Refusant d’avouer que cet attentat est dû à ses échecs à tous les niveaux, le président Maduro a pointé de doigt son voisin : la Colombie soutenue par les Etats- Unis. « Je n’ai pas de doute que le nom du président colombien Juan Manuel Santos est derrière cet attentat », a assuré le président chaviste. Une accusation qualifiée d’« absurde » et « sans fondement » par les gouvernements colombien et américain qui ont rejeté toute inculpation dans cet attentat. En fait, les relations entre la Colombie et le Venezuela, qui partagent une frontière de 2 200 kilomètres, sont au plus bas ces derniers mois. Mijuin, le président vénézuélien a accusé son homologue colombien de fomenter des « provocations » à caractère militaire visant à entraîner le Venezuela et la Colombie dans un conflit armé, de quoi rendre les relations bilatérales « les pires depuis 200 ans entre les deux voisins ».

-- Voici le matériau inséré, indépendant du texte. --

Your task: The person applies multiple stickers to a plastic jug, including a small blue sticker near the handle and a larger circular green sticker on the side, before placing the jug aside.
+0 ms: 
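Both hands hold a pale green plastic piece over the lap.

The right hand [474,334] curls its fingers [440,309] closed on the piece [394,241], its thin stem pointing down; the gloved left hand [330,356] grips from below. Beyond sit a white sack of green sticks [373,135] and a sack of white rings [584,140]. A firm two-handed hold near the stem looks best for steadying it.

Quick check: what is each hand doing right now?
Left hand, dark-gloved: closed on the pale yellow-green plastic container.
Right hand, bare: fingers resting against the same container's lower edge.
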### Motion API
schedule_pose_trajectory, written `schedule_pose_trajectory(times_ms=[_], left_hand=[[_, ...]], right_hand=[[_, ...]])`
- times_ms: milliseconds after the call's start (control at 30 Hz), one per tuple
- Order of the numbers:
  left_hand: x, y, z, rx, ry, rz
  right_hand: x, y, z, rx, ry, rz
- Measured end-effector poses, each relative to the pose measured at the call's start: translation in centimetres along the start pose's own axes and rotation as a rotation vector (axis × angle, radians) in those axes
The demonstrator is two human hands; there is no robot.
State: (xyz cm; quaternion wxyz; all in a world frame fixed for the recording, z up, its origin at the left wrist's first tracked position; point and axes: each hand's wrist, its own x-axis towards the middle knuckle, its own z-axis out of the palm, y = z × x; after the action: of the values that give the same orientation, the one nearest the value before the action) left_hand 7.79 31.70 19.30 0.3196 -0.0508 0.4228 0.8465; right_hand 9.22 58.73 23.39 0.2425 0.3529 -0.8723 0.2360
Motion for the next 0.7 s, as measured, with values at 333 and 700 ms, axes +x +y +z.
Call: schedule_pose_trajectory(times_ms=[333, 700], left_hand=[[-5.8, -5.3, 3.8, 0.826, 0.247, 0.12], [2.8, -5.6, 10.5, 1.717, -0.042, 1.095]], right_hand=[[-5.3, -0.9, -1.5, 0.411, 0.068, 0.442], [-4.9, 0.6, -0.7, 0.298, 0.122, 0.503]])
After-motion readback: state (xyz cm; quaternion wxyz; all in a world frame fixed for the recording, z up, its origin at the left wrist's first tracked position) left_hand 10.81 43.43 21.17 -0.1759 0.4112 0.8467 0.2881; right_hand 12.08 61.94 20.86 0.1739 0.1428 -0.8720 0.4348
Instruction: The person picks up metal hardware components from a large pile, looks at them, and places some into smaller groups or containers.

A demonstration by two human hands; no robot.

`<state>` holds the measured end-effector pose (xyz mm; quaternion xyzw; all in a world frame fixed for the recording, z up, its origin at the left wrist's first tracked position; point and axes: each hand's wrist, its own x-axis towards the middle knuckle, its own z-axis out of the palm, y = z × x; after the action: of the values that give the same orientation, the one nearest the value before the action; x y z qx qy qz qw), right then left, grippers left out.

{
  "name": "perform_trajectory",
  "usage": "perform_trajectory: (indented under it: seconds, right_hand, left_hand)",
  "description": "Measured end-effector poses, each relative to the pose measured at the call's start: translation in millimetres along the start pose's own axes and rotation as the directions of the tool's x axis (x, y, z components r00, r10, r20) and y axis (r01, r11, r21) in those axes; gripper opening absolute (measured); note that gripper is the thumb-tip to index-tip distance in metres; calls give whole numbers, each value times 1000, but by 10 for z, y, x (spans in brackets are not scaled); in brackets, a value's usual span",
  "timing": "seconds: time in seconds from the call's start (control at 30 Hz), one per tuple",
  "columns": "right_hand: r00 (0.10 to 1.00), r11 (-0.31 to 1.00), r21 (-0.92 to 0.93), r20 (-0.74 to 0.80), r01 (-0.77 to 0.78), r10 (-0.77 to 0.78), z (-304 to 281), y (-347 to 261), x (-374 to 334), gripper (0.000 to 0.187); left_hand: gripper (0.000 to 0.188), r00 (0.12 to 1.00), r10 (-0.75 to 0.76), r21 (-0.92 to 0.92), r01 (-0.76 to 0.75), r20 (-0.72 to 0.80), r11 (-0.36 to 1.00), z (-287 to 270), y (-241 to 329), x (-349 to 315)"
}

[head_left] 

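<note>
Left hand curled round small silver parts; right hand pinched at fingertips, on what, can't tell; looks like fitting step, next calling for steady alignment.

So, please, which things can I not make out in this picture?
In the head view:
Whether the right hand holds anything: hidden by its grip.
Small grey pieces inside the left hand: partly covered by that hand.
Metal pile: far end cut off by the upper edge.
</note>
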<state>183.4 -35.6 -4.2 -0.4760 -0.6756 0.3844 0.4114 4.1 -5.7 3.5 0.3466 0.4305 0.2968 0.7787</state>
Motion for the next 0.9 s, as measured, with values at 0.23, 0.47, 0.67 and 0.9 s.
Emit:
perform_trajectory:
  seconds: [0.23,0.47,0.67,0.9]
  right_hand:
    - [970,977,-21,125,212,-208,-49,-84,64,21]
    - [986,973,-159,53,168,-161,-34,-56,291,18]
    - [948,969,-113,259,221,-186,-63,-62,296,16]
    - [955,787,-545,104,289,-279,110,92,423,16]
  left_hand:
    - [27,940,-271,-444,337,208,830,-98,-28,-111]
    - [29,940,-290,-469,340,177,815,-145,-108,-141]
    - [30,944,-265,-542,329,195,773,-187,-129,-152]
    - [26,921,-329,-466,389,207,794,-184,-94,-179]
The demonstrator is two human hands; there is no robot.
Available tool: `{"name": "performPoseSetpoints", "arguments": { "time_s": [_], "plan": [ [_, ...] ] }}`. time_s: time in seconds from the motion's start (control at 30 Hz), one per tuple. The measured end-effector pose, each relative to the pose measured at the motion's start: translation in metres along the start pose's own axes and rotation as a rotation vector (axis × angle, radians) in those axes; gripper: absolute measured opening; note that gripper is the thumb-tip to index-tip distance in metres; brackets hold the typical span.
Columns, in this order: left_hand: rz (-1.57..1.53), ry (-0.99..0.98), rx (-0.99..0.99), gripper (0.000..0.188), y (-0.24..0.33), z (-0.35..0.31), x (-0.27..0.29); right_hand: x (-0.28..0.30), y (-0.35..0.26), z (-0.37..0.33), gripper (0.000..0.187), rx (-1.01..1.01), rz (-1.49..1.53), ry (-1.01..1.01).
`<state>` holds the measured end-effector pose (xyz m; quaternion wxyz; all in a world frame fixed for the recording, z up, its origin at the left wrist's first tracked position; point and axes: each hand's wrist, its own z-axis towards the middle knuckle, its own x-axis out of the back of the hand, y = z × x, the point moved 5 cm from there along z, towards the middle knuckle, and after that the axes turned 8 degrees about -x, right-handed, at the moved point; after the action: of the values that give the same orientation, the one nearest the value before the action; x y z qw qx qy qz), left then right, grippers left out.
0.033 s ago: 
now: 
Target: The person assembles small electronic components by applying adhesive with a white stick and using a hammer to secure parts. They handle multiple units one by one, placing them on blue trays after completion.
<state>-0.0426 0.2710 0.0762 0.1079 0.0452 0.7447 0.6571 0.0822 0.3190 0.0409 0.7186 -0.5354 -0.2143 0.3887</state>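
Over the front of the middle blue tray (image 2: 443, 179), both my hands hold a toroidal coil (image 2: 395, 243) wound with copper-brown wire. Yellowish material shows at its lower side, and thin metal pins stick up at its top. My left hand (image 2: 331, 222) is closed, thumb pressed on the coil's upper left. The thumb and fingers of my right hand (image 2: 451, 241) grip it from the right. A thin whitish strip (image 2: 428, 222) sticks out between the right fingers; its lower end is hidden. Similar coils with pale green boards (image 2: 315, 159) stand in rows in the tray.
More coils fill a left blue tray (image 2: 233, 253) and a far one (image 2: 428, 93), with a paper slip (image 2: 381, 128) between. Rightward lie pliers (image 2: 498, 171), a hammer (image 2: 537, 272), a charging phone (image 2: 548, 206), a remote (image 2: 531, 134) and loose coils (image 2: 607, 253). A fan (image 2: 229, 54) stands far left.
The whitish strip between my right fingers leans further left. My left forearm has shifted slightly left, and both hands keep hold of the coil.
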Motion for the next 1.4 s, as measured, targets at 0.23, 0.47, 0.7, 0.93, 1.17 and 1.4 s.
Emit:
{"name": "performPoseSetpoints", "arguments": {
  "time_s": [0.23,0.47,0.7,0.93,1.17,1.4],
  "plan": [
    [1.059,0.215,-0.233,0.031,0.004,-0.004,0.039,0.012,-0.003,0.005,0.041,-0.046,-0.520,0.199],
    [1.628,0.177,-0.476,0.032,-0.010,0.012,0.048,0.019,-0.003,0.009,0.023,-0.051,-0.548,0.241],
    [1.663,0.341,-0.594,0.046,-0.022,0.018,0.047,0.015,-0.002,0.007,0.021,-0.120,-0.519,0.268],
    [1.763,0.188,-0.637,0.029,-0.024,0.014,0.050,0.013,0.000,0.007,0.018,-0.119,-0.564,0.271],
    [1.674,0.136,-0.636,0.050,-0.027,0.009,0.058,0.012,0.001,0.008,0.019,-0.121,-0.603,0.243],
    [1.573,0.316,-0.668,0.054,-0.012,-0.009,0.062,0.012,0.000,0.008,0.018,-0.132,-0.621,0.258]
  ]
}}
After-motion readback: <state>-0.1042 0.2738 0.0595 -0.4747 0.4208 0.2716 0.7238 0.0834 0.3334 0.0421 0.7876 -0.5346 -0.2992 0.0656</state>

La semaine dernière, la crise entre les deux pays a empiré quand le président colombien, qui a achevé son mandat le mardi 7 août, avait estimé que la chute du gouvernement vénézuélien était « proche ». « Dans un pays avec l’inflation que connaît le Venezuela, le régime va s’effondrer. En cas de chute du gouvernement vénézuélien — dès demain, j’espère — la Colombie serait vraiment disposée à aider de toutes les manières possibles », a déclaré Santos, affirmant sa disposition à offrir de l’aide humanitaire, des aliments et des médicaments pour les Vénézuéliens qui « sont en train de mourir de faim ». Au fil de l’année dernière, des centaines de milliers de Vénézuéliens — frappés par la famine, la crise économique et la pénurie des médicaments — ont fui le pays vers la Colombie. On parle d’un million de Vénézuéliens venus en Colombie ces derniers mois. « Depuis des mois, la Colombie est un acteur-clé de la pression internationale contre le gouvernement vénézuélien, car il est le pays qui paie le plus la facture de la crise politique et économique qui sévit chez sa voisine. Depuis des mois, ce pays se trouve confronté à la plus forte arrivée de Vénézuéliens sur son territoire de son histoire. Aussi appelle-t-elle souvent à un changement rapide du régime vénézuélien pour éviter une catastrophe humanitaire à ses frontières. Or, accuser la Colombie de planifier une attaque contre Maduro me semble absurde : c’est un attentat planifié à l’intérieur du pays contre un président qui ne cesse de perdre sa popularité », conclut l’expert.